The problem
Set every record down verbatim and omit the pictures.

Dataset entries

..............................

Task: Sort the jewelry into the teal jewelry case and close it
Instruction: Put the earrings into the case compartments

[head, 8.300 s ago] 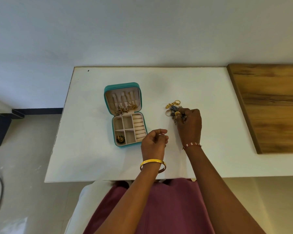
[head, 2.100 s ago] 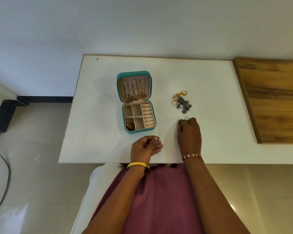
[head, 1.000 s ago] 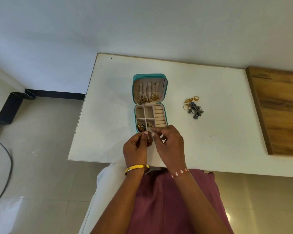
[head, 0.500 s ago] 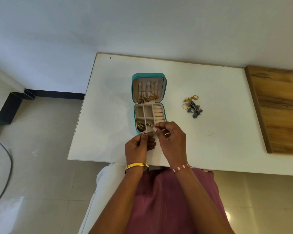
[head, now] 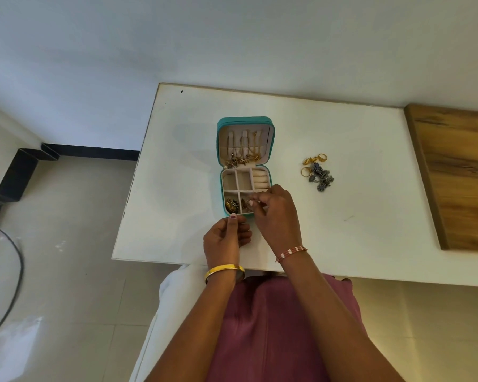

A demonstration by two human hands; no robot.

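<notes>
case [head: 245, 123] open; gold chains [head: 242, 160] in lid | earrings [head: 231, 205] in near-left compartment

The teal jewelry case [head: 245, 166] lies open, its lid [head: 245, 140] tilted back at the far side with gold chains [head: 243, 150] hanging from the lid's hooks and gathering at the hinge. The cream-lined base [head: 236, 183] is split into square compartments beside a row of ring rolls [head: 260, 180]; a gold ornament [head: 231, 205] sits in the near-left compartment. To the right of the case, well apart from it, lies a loose heap of gold rings and dark silver pieces [head: 318, 172]
</notes>
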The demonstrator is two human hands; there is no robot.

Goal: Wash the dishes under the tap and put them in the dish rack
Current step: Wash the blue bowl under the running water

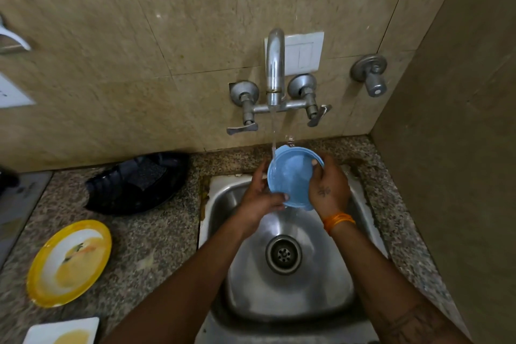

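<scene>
Rinsing step going on, both hands, left hand (261,193) and right hand (328,190), gripping the blue lid (291,176) by its edges under the tap (275,64) stream above the sink (343,282), next probably flip it, then find the rack

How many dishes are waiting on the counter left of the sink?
3: a black ridged tray by the wall, a round yellow-rimmed plate nearer, and a square white plate cut off by the bottom edge. More may lie out of frame.
</scene>
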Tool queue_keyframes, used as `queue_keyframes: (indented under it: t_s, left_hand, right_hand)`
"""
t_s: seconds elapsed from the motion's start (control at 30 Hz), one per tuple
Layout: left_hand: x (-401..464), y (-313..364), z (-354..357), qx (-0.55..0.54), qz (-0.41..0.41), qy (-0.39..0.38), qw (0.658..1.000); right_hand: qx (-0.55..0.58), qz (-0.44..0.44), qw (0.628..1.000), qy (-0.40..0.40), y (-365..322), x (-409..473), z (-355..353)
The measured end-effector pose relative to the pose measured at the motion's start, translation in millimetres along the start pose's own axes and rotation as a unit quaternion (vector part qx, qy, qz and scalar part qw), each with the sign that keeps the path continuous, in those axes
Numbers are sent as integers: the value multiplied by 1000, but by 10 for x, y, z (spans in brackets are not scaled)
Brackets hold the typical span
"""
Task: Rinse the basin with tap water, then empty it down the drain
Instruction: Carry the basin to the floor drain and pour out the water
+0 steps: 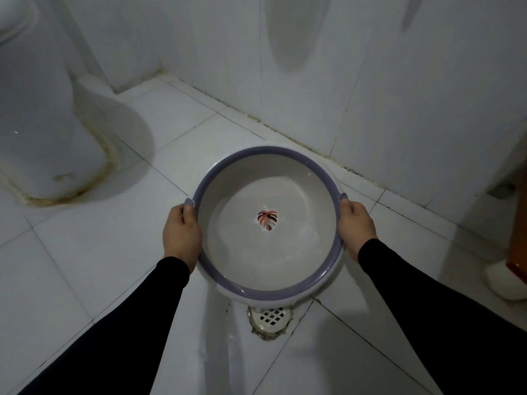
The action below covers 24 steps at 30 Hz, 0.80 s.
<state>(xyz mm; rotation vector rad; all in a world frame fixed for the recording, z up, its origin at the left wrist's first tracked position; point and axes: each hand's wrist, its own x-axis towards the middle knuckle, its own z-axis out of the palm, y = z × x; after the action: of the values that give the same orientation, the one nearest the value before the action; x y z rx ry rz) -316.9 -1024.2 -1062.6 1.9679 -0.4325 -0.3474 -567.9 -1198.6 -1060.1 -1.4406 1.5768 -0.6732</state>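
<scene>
A round white basin [242, 178] with a purple-grey rim and a leaf picture on its bottom is held above the tiled floor. Shallow clear water lies in it. My left hand [181, 232] grips the rim on the left side. Gripping the right side of the rim is my right hand [356, 226]. A white grated floor drain [271, 319] sits in the floor just below the basin's near edge, partly hidden by it. A wet streak runs over the tiles beside the drain. No tap is in view.
A white toilet base [42, 132] with stained sealant stands at the left. White tiled walls [399, 81] meet the floor behind the basin. At the right edge are a brown wooden piece [517, 223] and a white object [504, 283] on the floor.
</scene>
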Motion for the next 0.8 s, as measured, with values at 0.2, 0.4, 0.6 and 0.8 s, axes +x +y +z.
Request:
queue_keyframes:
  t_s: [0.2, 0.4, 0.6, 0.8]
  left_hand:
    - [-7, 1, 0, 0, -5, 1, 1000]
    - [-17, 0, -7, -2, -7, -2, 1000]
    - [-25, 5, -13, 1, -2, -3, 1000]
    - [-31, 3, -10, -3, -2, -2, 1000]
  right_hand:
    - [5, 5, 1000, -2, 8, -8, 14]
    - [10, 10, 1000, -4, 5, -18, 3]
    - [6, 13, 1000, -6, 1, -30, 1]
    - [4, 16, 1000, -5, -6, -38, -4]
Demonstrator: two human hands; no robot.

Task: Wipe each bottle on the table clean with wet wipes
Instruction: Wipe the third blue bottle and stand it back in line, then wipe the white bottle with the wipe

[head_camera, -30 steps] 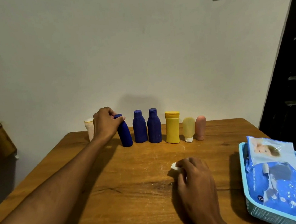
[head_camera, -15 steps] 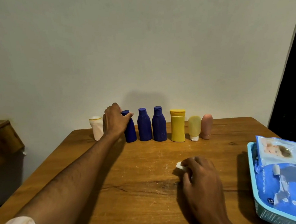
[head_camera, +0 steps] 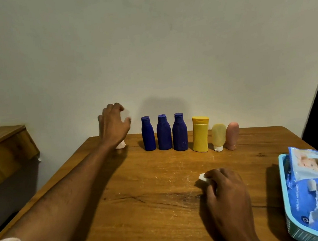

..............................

Answer to the exercise
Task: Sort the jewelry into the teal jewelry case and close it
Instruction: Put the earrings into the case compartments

[head, 8.300 s ago] 
[head, 2.100 s ago] 
[head, 1.000 s ago] 
[head, 0.500 s ago] 
[head, now] 

A demonstration by two human hands; no robot.

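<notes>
case [head: 245, 123] open; gold chains [head: 242, 160] in lid | earrings [head: 231, 205] in near-left compartment

The teal jewelry case [head: 245, 166] lies open, its lid [head: 245, 140] tilted back at the far side with gold chains [head: 243, 150] hanging from the lid's hooks and gathering at the hinge. The cream-lined base [head: 236, 183] is split into square compartments beside a row of ring rolls [head: 260, 180]; a gold ornament [head: 231, 205] sits in the near-left compartment. To the right of the case, well apart from it, lies a loose heap of gold rings and dark silver pieces [head: 318, 172]
</notes>
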The demonstrator is two human hands; there is no robot.

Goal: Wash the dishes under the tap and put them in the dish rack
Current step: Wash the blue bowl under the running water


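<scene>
Rinsing step going on, both hands, left hand (261,193) and right hand (328,190), gripping the blue lid (291,176) by its edges under the tap (275,64) stream above the sink (343,282), next probably flip it, then find the rack

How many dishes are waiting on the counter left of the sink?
3: a black ridged tray by the wall, a round yellow-rimmed plate nearer, and a square white plate cut off by the bottom edge. More may lie out of frame.
</scene>
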Tool queue_keyframes, used as `queue_keyframes: (indented under it: t_s, left_hand, right_hand)`
"""
t_s: seconds elapsed from the motion's start (control at 30 Hz), one per tuple
Layout: left_hand: x (-401..464), y (-313..364), z (-354..357), qx (-0.55..0.54), qz (-0.41..0.41), qy (-0.39..0.38), qw (0.658..1.000); right_hand: qx (-0.55..0.58), qz (-0.44..0.44), qw (0.628..1.000), qy (-0.40..0.40), y (-365..322), x (-409..473), z (-355..353)
The measured end-effector pose relative to the pose measured at the motion's start, translation in millimetres along the start pose's own axes and rotation as a unit quaternion (vector part qx, qy, qz and scalar part qw), each with the sign that keeps the path continuous, in those axes
Numbers are sent as integers: the value multiplied by 1000, but by 10 for x, y, z (spans in brackets are not scaled)
Brackets hold the typical span
"""
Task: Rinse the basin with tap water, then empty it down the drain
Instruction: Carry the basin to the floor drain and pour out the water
+0 steps: 
The action below covers 24 steps at 30 Hz, 0.80 s.
<state>(xyz mm; rotation vector rad; all in a world frame fixed for the recording, z up, its origin at the left wrist's first tracked position; point and axes: each hand's wrist, its own x-axis towards the middle knuckle, its own z-axis out of the palm, y = z × x; after the action: of the values that give the same orientation, the one nearest the value before the action; x y z rx ry rz) -316.9 -1024.2 -1062.6 1.9679 -0.4325 -0.3474 -567.9 -1198.6 -1060.1 -1.4406 1.5768 -0.6732</state>
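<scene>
A round white basin [242, 178] with a purple-grey rim and a leaf picture on its bottom is held above the tiled floor. Shallow clear water lies in it. My left hand [181, 232] grips the rim on the left side. Gripping the right side of the rim is my right hand [356, 226]. A white grated floor drain [271, 319] sits in the floor just below the basin's near edge, partly hidden by it. A wet streak runs over the tiles beside the drain. No tap is in view.
A white toilet base [42, 132] with stained sealant stands at the left. White tiled walls [399, 81] meet the floor behind the basin. At the right edge are a brown wooden piece [517, 223] and a white object [504, 283] on the floor.
</scene>
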Motion for the next 0.8 s, as measured, with values at 0.2, 0.4, 0.6 and 0.8 s, axes +x +y +z.
Request:
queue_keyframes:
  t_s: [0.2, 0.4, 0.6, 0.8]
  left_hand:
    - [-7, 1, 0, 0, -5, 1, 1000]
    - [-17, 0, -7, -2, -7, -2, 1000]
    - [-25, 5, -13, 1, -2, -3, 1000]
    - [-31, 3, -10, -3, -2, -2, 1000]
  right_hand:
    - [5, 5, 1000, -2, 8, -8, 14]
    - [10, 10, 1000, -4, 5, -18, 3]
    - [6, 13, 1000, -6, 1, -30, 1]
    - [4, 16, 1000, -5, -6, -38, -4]
Demonstrator: two human hands; no robot.

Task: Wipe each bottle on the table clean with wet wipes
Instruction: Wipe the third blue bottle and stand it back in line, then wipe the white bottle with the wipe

[head_camera, -30 steps] 
[head_camera, -15 steps] 
[head_camera, +0 steps] 

The answer is now complete.